▸ WHAT TO DO
The listing below should be printed in full and exactly, apart from its images.

▸ DATA BELOW

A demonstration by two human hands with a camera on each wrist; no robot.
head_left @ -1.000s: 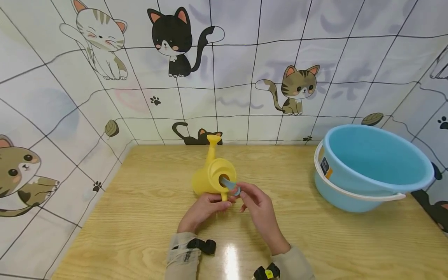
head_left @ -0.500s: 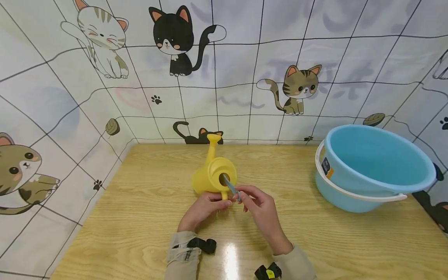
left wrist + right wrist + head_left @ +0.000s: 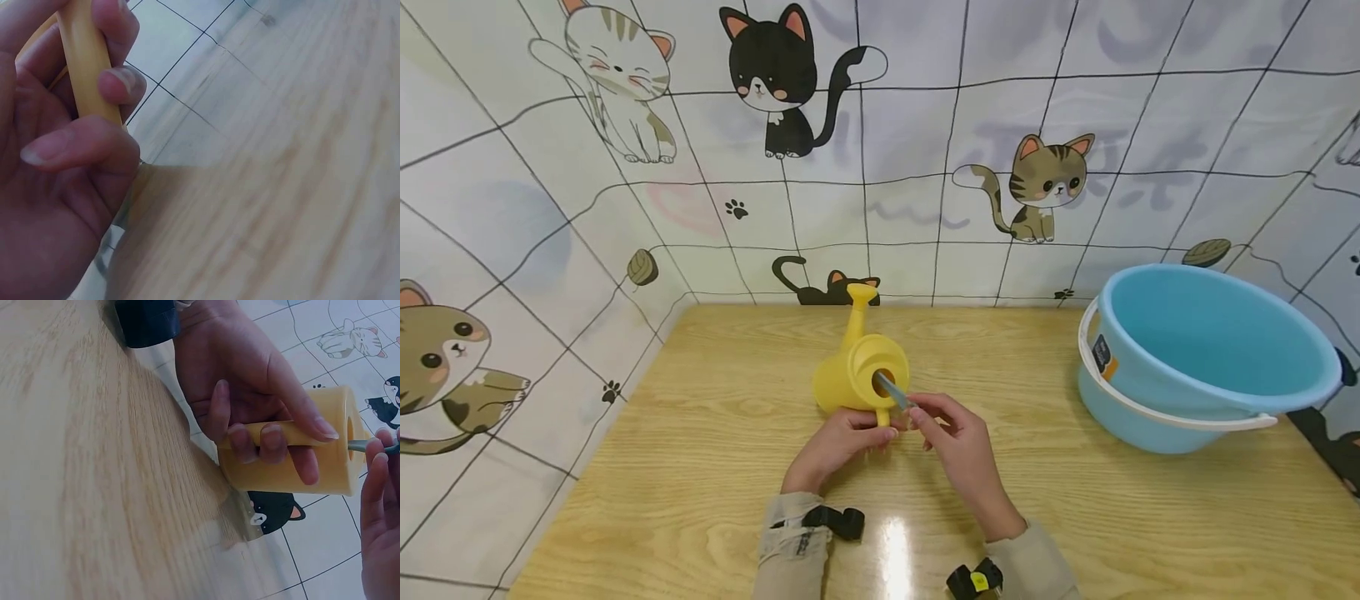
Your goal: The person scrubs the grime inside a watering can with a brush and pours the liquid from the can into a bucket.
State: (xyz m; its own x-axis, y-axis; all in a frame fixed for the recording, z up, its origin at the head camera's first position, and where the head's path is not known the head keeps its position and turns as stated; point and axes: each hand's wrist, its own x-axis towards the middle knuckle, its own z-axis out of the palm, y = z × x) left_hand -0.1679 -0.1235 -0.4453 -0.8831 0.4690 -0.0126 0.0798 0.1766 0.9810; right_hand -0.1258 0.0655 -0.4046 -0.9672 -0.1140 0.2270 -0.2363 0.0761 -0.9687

▸ SOLUTION TO THIS PROBLEM
A demonstration by two human hands with a camera on each wrist; no robot.
head_left @ -1.000s: 
head_left @ -0.500s: 
left wrist + right wrist + head_left @ +0.000s: 
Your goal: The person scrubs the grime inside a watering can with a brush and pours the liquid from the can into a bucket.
State: (xyz m; its own x-axis, y-axis; all in a frame fixed for the recording, z up, its origin at the head camera's first position, and where the head's path is not known the head keeps its position and turns as stated; point and axes: each hand's wrist, its own x-axis towards the middle knuckle, its own z-axis out of the palm, y = z × x) left_hand -0.1679 -0.1235 -0.4453 -0.8831 0.4690 -0.0126 0.0798 0.1766 0.9810; right_hand -0.1258 0.0655 -0.4046 -0.9672 -0.1140 0.2270 -0.2363 0.0761 -0.9687

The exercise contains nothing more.